## EXERCISE DETAILS
Give a verbatim copy of the lines below, minus the pictures.

## SUPPLIED INFORMATION
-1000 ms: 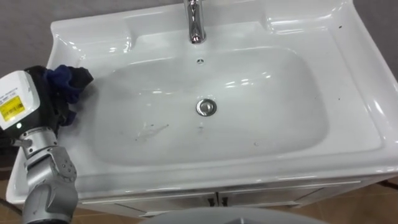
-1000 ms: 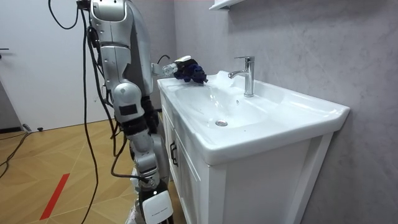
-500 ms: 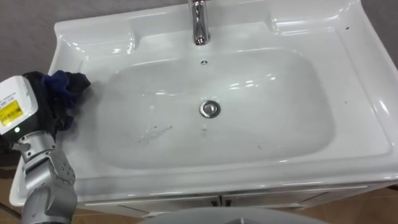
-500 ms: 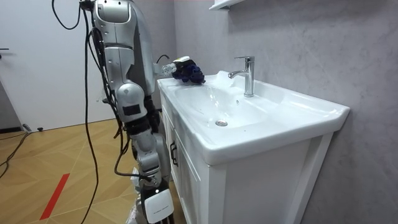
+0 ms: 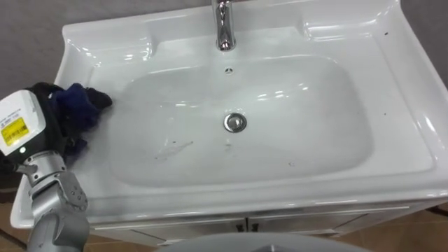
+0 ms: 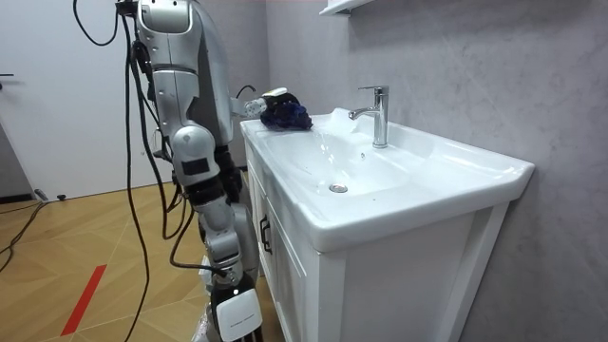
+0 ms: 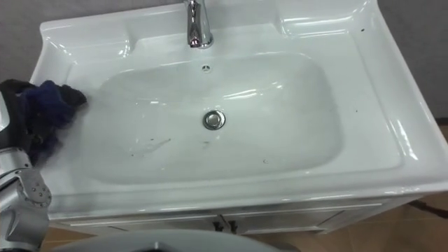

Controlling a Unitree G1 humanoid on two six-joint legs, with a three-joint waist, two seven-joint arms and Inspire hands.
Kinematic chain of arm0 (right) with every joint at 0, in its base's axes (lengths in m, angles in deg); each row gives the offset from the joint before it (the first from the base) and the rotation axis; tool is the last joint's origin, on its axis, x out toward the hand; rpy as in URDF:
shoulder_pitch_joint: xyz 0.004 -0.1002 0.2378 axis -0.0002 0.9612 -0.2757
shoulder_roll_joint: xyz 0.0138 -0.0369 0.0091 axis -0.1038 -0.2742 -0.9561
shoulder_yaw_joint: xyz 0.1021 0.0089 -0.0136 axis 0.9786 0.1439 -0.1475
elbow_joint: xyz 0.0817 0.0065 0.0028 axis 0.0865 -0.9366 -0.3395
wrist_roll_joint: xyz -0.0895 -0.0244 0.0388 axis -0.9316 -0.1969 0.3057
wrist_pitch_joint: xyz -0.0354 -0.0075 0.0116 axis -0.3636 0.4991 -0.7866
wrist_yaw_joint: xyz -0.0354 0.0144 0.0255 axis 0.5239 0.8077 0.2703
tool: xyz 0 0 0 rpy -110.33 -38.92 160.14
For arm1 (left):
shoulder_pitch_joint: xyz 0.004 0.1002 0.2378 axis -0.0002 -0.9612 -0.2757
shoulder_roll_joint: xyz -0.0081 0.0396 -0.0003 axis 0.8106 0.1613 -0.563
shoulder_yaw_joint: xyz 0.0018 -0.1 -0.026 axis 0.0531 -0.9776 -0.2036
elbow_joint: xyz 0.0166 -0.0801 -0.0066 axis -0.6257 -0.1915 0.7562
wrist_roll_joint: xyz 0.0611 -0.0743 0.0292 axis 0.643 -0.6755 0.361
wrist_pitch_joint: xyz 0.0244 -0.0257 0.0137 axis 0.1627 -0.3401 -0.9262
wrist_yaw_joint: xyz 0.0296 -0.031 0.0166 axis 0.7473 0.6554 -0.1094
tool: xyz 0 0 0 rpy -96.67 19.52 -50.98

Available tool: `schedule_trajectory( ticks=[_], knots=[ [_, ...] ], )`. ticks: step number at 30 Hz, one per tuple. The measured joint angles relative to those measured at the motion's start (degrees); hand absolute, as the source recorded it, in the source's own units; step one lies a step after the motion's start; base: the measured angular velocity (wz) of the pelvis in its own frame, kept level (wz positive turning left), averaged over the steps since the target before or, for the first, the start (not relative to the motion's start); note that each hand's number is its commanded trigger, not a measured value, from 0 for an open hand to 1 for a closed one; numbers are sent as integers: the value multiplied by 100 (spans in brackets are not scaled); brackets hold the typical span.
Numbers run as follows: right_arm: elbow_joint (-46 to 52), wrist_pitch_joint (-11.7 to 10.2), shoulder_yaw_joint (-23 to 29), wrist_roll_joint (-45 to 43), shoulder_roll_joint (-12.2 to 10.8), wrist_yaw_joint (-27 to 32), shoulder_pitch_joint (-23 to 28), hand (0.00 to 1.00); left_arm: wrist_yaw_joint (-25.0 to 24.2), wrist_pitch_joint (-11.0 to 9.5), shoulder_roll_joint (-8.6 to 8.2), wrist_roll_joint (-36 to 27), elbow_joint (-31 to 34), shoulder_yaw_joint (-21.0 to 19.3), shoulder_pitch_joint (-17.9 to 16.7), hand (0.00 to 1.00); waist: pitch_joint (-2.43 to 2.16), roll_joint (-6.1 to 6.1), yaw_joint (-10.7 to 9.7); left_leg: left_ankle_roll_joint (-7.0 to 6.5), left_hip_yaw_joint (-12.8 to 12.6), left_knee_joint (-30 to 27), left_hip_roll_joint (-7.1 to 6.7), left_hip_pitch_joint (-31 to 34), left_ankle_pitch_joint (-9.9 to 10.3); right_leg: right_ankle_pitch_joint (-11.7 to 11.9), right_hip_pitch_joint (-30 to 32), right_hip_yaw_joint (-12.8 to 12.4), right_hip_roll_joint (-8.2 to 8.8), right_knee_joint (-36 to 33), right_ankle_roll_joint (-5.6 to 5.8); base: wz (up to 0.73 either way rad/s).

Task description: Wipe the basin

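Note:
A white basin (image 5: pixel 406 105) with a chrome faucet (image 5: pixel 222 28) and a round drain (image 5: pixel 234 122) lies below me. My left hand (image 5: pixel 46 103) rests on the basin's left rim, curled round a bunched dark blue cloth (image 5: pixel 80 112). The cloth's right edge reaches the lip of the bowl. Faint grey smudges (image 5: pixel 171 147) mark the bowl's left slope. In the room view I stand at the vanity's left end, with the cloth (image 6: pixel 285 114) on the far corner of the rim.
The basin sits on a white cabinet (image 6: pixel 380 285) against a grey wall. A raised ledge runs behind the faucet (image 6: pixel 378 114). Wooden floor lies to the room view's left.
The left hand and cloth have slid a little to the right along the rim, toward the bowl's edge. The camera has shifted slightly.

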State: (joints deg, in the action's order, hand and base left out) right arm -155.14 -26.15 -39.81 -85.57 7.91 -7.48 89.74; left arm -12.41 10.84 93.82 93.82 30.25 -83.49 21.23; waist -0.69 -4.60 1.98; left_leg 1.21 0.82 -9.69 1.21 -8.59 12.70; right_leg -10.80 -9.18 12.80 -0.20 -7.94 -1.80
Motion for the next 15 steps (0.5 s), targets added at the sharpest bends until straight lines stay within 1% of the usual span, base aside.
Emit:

## RESPONSE TO THE EXERCISE
-1000 ms: 
-1000 ms: 
-500 ms: 
-500 ms: 
+0 ms: 
+0 ms: 
+0 ms: 

Controlling a Unitree G1 humanoid on two six-joint legs, with a three-joint waist, two seven-joint arms and Inspire hands.
Kinematic chain of arm0 (right) with every joint at 0, in its base's axes (lengths in m, angles in deg); each row gives the offset from the joint before it (the first from the base) and the rotation axis; tool is the last joint's origin, on its axis, x out toward the hand; rpy as in URDF:
shoulder_pitch_joint: xyz 0.004 -0.1002 0.2378 axis -0.0002 0.9612 -0.2757
shoulder_roll_joint: xyz 0.0138 -0.0369 0.0091 axis -0.1038 -0.2742 -0.9561
shoulder_yaw_joint: xyz 0.1021 0.0089 -0.0136 axis 0.9786 0.1439 -0.1475
elbow_joint: xyz 0.0817 0.0065 0.0028 axis 0.0865 -0.9366 -0.3395
wrist_roll_joint: xyz -0.0895 -0.0244 0.0388 axis -0.9316 -0.1969 0.3057
wrist_pitch_joint: xyz -0.0354 -0.0075 0.0116 axis -0.3636 0.4991 -0.7866
wrist_yaw_joint: xyz -0.0354 0.0144 0.0255 axis 0.5239 0.8077 0.2703
tool: xyz 0 0 0 rpy -110.33 -38.92 160.14
For arm1 (left):
shoulder_pitch_joint: xyz 0.004 0.1002 0.2378 axis -0.0002 -0.9612 -0.2757
shoulder_roll_joint: xyz -0.0081 0.0396 -0.0003 axis 0.8106 0.1613 -0.563
shoulder_yaw_joint: xyz 0.0018 -0.1 -0.026 axis 0.0531 -0.9776 -0.2036
elbow_joint: xyz 0.0166 -0.0801 -0.0066 axis -0.6257 -0.1915 0.7562
wrist_roll_joint: xyz 0.0611 -0.0743 0.0292 axis 0.643 -0.6755 0.361
wrist_pitch_joint: xyz 0.0244 -0.0257 0.0137 axis 0.1627 -0.3401 -0.9262
wrist_yaw_joint: xyz 0.0296 -0.031 0.0166 axis 0.7473 0.6554 -0.1094
tool: xyz 0 0 0 rpy -96.67 19.52 -50.98

Available tool: `schedule_trajectory( ticks=[_], knots=[ [_, ...] ], )`. ticks: step number at 30 Hz, one per tuple. The measured joint angles relative to those measured at the motion's start (degrees); hand absolute, as the source recorded it, in the source's own units; step one lies a step after the motion's start; base: the measured angular velocity (wz) of the pelvis in its own frame, kept level (wz positive turning left), averaged over the steps since the target before or, for the first, the start (not relative to the motion's start); note that each hand's number is its commanded trigger, not a measured value, from 0 for an open hand to 1 for a closed one; numbers are sent as integers: the value multiplied by 100 (spans in brackets are not scaled); brackets hold the typical span.
Numbers run as follows: right_arm: elbow_joint (-46 to 52), wrist_pitch_joint (-11.7 to 10.2), shoulder_yaw_joint (-23 to 29), wrist_roll_joint (-45 to 43), shoulder_roll_joint (-12.2 to 10.8), wrist_yaw_joint (-27 to 32), shoulder_pitch_joint (-23 to 28), hand (0.00 to 1.00); left_arm: wrist_yaw_joint (-25.0 to 24.2), wrist_pitch_joint (-11.0 to 9.5), shoulder_roll_joint (-8.6 to 8.2), wrist_roll_joint (-36 to 27), elbow_joint (-31 to 34), shoulder_yaw_joint (-21.0 to 19.3), shoulder_pitch_joint (-17.9 to 16.7), hand (0.00 to 1.00); waist: pitch_joint (-2.43 to 2.16), roll_joint (-6.1 to 6.1), yaw_joint (-10.7 to 9.7); left_leg: left_ankle_roll_joint (-7.0 to 6.5), left_hip_yaw_joint (-12.8 to 12.6), left_knee_joint (-30 to 27), left_hip_roll_joint (-7.1 to 6.7), left_hip_pitch_joint (-31 to 34), left_ankle_pitch_joint (-9.9 to 10.3); right_leg: right_ankle_pitch_joint (-11.7 to 11.9), right_hip_pitch_joint (-30 to 32), right_hip_yaw_joint (-12.8 to 12.4), right_hip_roll_joint (-8.2 to 8.8), right_knee_joint (-36 to 33), right_ankle_roll_joint (-5.6 to 5.8); base: wz (up to 0.73 either way rad/s).

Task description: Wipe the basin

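Note:
A white basin (image 5: pixel 406 105) with a chrome faucet (image 5: pixel 222 28) and a round drain (image 5: pixel 234 122) lies below me. My left hand (image 5: pixel 46 103) rests on the basin's left rim, curled round a bunched dark blue cloth (image 5: pixel 80 112). The cloth's right edge reaches the lip of the bowl. Faint grey smudges (image 5: pixel 171 147) mark the bowl's left slope. In the room view I stand at the vanity's left end, with the cloth (image 6: pixel 285 114) on the far corner of the rim.
The basin sits on a white cabinet (image 6: pixel 380 285) against a grey wall. A raised ledge runs behind the faucet (image 6: pixel 378 114). Wooden floor lies to the room view's left.
The left hand and cloth have slid a little to the right along the rim, toward the bowl's edge. The camera has shifted slightly.
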
State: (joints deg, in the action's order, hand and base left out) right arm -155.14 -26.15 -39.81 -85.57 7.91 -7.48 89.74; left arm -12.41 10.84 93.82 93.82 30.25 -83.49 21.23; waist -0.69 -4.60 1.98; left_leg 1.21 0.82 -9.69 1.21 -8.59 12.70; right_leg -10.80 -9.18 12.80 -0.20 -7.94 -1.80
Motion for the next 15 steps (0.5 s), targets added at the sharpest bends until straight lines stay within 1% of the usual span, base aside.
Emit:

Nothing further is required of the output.